On Admissions and Applications

Medical School Admission Requirements (MSAR)
Published annually by the AAMC (Association of American Medical Colleges). This is the very best place to learn about specific course requirements for all medical schools.

AAMC Anatomy of An Applicant

Premed Prep: Advice from a Medical School Admissions Dean
By Sunny Nakae, Rutgers University Press, 2020. ISBN 9781978817227

Medical School Admissions: The Insider's Guide
By J.A. Zebala and D.B. Jones, revised S.B. Jones. Mustang Publishing Co., Memphis, TN, 1992. ISBN 0-914457-49-7

Official Guide to Dental Schools
Published by the American Dental Education Association (ADEA)

Veterinary Medical School Admission Requirements in the U.S. and Canada
Published by the Association of American Veterinary Medical Colleges

The Education of Physician Scholars: Preparing for Leadership in the Health Care System
Edited by H.M. Schwartz, D.L. Gottheil, published by Betz Publishing Co., Rockville, MD, 800.634.4365

Minority Student Opportunities in U.S. Medical Schools
Edited by Lily May I. Johnson, published by the AAMC

270 Ways to Put Your Talent to Work in the Health Field
National Health Council, 1998

General Reading

Living and Dying in Brick City: Stories from the Front Lines of an Inner-City E.R.
Sampson Davis, Random House, 2014. In this book, Dr.

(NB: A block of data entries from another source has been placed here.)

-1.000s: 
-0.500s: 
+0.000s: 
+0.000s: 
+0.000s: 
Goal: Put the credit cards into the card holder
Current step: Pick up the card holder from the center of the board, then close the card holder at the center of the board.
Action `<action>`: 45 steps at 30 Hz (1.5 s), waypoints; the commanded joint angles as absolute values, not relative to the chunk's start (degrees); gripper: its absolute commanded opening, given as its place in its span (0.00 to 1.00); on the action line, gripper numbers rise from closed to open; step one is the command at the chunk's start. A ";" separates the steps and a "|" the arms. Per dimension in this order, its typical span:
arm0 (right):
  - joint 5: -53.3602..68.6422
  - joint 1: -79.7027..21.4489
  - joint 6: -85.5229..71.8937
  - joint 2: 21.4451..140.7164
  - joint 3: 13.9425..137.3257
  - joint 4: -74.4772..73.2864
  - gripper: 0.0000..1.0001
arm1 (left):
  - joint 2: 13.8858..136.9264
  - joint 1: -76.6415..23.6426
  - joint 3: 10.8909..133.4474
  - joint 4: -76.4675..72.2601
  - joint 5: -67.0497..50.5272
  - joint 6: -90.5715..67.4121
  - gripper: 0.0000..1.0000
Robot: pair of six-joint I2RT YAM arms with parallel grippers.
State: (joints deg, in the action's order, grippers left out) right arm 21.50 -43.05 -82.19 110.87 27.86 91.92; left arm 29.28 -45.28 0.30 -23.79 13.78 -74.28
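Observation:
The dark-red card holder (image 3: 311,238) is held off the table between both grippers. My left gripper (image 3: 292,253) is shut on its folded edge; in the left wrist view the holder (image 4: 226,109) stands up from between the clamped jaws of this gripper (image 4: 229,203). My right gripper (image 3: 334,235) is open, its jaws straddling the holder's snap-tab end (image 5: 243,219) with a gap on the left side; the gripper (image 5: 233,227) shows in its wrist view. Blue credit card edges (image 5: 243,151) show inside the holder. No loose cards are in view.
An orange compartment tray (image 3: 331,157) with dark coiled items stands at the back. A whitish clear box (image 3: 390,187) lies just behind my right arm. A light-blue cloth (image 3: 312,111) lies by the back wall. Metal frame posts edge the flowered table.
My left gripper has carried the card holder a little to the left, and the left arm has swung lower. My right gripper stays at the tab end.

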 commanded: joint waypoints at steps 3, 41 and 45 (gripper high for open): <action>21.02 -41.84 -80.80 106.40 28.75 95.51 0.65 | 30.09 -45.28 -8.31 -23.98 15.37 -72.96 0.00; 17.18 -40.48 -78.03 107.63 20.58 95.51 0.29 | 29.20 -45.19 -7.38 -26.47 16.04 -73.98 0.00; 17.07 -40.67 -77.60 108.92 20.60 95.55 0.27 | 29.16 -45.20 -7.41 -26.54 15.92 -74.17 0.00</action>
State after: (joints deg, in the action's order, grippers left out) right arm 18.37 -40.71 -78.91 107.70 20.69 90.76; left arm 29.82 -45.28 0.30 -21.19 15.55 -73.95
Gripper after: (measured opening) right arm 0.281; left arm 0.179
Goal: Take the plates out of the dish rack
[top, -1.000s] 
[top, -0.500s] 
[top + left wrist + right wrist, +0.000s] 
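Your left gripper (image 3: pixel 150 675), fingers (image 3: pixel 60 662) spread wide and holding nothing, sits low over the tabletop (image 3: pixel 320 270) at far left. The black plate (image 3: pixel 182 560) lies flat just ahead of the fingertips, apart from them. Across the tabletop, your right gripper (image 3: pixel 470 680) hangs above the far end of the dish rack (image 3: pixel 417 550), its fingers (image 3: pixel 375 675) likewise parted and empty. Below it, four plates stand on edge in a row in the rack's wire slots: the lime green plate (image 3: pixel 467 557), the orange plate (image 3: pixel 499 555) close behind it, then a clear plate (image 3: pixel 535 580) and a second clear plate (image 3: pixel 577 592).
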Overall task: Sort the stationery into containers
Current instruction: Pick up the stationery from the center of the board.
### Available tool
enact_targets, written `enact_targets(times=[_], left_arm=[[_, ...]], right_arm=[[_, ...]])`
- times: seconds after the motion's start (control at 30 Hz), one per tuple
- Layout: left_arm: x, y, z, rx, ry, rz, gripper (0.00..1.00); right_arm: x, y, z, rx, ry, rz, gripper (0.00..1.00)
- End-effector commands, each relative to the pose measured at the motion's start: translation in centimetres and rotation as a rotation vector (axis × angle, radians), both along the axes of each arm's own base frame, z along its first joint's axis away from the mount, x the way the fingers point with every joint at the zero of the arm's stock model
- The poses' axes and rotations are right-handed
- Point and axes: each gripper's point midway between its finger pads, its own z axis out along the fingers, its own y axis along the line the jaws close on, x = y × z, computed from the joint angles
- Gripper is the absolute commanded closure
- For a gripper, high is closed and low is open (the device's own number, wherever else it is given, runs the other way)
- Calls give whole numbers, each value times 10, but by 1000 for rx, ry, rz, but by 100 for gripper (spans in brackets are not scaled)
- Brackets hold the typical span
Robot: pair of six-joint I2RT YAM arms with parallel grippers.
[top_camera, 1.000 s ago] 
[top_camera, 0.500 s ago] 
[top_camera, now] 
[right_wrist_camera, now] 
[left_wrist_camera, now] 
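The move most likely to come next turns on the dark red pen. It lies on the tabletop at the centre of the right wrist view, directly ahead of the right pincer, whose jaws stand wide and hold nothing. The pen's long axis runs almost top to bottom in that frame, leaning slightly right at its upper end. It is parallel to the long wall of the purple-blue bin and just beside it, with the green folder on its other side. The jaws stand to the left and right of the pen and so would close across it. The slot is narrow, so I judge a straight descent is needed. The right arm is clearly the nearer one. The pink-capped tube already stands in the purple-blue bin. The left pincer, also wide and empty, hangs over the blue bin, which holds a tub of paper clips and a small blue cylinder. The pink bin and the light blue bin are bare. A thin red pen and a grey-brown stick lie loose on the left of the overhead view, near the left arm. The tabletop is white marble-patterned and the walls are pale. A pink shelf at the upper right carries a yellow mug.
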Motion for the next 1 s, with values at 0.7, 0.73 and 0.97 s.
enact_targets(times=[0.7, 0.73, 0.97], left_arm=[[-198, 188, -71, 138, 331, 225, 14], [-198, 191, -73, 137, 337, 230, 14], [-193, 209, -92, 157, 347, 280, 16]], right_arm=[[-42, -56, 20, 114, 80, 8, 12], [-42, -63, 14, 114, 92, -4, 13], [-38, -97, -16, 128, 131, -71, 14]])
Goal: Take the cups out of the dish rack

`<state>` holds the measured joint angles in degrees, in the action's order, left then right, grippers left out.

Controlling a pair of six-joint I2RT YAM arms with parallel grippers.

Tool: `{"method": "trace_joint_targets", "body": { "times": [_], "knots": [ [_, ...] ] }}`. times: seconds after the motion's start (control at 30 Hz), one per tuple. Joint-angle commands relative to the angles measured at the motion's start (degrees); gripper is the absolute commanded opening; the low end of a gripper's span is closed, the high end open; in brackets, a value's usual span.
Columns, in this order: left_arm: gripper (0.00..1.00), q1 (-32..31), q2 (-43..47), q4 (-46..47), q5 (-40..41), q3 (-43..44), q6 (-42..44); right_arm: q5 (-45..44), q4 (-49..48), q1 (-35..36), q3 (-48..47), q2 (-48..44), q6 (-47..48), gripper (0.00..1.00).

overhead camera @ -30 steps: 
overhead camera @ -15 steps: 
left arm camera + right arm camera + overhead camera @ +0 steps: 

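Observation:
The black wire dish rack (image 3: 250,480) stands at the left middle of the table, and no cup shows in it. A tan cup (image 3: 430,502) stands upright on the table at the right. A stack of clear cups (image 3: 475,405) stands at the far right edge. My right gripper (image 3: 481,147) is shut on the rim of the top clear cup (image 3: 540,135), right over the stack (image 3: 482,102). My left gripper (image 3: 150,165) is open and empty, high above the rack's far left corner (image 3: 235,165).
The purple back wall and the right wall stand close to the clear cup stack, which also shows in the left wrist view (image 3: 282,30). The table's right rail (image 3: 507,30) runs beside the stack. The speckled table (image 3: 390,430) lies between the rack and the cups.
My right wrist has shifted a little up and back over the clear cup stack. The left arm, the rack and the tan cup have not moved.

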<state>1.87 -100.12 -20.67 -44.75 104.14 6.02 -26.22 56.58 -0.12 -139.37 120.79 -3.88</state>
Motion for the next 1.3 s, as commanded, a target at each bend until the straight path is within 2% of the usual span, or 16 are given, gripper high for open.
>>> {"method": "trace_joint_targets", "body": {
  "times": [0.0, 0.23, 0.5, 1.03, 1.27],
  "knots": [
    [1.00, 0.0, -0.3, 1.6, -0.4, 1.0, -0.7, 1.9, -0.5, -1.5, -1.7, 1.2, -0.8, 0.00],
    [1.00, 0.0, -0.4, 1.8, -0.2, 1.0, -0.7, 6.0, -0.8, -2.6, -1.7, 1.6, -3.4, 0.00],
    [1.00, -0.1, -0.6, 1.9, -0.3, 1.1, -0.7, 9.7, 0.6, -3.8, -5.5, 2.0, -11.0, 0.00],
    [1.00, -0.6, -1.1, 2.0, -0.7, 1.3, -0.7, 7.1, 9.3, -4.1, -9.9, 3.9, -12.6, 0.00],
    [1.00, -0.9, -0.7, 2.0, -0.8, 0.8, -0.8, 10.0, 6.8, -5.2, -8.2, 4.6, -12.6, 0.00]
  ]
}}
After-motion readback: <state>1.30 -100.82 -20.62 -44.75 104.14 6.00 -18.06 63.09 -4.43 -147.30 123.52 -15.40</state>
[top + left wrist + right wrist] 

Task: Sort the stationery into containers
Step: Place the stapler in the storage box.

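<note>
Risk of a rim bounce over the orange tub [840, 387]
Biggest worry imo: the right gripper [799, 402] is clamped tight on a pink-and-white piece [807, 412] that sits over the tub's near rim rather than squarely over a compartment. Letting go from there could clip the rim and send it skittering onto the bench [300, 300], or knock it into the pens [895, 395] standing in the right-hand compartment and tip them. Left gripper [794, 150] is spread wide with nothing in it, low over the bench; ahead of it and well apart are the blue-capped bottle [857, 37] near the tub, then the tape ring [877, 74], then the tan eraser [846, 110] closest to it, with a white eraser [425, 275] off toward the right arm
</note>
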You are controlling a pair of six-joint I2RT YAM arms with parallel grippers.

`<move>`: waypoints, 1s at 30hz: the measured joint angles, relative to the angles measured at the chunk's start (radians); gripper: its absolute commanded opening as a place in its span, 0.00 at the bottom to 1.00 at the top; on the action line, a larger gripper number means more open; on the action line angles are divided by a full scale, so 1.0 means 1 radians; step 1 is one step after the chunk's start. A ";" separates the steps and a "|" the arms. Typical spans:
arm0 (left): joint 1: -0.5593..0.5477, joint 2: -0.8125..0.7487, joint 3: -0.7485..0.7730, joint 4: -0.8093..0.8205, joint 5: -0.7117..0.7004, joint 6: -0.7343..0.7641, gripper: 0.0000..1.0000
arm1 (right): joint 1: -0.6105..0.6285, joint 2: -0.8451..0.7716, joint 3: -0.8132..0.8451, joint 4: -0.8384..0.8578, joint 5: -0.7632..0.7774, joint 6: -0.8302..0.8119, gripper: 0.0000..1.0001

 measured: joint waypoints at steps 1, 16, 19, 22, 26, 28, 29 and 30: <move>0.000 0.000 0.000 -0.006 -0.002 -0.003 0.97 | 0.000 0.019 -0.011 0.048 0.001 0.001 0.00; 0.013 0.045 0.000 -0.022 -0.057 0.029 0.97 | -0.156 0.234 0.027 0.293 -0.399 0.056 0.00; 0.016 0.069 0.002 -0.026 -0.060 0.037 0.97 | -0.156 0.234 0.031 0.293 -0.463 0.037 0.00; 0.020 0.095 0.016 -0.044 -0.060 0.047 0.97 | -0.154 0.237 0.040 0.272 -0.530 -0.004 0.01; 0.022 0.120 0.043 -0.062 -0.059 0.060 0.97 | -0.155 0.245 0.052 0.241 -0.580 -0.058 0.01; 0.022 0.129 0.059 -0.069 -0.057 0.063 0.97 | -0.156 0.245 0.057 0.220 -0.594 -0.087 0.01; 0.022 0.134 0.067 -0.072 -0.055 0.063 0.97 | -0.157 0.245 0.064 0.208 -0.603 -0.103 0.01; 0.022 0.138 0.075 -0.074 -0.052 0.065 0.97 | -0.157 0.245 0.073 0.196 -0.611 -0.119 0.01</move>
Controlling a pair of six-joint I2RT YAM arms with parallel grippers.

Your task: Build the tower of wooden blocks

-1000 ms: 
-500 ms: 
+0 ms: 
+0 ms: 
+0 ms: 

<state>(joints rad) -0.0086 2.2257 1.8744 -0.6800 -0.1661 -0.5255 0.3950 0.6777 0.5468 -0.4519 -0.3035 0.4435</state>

Sampson Davis looks at the healthcare crisis in the inner city from a rare perspective: as a doctor who works on the front line of emergency medical care in the community where he grew up, and as a member of that community who has faced the same challenges as the people he treats every day. He also offers invaluable practical advice for those living in such communities, where conditions like asthma, heart disease, stroke, obesity, and AIDS are disproportionately endemic.

Between Expectations: Lessons from a Pediatric Residency
Meghan Weir, 2014. Dr. Weir takes readers into the nurseries, ICUs, and inpatient rooms of one of the country’s busiest hospitals for children. With candor and humility, she explores the many humbling lessons that all residents must learn: that restraint is sometimes the right treatment option, no matter how much you want to act; that some patients, even young teenagers, aren’t interested in listening to the good advice that will make their lives easier; that parents ultimately know their own children far better than their doctors ever will.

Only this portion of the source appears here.